Activity:
With the material below, print exactly the lines between the line holding "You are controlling" and the line holding "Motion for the", inclusive. Add nothing else.

START Collected material

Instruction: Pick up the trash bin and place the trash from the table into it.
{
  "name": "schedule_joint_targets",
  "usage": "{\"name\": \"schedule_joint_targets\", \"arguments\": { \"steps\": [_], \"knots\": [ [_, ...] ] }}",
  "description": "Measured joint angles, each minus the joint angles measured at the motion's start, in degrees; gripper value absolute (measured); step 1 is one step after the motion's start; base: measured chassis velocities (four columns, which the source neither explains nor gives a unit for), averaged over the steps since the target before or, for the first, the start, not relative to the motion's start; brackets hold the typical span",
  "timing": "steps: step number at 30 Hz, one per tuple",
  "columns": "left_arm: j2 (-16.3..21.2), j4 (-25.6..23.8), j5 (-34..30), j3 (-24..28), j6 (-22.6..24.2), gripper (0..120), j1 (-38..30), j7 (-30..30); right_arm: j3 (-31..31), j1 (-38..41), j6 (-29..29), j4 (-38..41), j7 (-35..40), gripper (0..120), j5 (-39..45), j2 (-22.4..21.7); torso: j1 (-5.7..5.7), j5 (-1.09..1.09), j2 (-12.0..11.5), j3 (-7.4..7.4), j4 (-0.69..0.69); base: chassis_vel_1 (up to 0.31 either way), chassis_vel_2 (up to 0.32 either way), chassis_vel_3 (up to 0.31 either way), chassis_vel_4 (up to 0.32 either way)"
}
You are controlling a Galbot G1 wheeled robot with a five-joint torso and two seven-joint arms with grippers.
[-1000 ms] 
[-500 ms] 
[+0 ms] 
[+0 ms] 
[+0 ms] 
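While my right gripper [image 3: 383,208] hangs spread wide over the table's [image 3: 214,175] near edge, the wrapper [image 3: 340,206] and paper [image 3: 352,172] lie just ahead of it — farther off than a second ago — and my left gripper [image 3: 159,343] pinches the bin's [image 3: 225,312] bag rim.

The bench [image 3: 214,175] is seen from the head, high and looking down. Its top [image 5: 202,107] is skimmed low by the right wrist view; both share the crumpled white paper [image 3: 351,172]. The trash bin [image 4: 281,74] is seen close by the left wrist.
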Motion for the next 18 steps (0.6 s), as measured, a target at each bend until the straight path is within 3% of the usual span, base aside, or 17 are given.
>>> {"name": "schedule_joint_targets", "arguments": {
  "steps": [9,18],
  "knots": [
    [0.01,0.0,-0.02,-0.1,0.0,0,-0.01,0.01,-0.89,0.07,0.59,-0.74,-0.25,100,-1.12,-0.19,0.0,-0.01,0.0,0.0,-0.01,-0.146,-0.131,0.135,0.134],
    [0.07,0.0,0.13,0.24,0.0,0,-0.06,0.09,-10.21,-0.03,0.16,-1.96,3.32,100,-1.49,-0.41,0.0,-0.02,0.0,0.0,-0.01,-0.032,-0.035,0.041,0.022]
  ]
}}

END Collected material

Result below:
You are controlling a Galbot G1 wheeled robot with a five-joint torso and two seven-joint arms with grippers.
[-1000 ms] 
[-500 ms] 
[+0 ms] 
[+0 ms] 
[+0 ms] 
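While my right gripper [image 3: 383,208] hangs spread wide over the table's [image 3: 214,175] near edge, the wrapper [image 3: 340,206] and paper [image 3: 352,172] lie just ahead of it — farther off than a second ago — and my left gripper [image 3: 159,343] pinches the bin's [image 3: 225,312] bag rim.

The bench [image 3: 214,175] is seen from the head, high and looking down. Its top [image 5: 202,107] is skimmed low by the right wrist view; both share the crumpled white paper [image 3: 351,172]. The trash bin [image 4: 281,74] is seen close by the left wrist.
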Motion for the next 18 steps (0.6 s), as measured, a target at each bend until the straight path is within 3% of the usual span, base aside, or 17 are given.

This concludes the answer.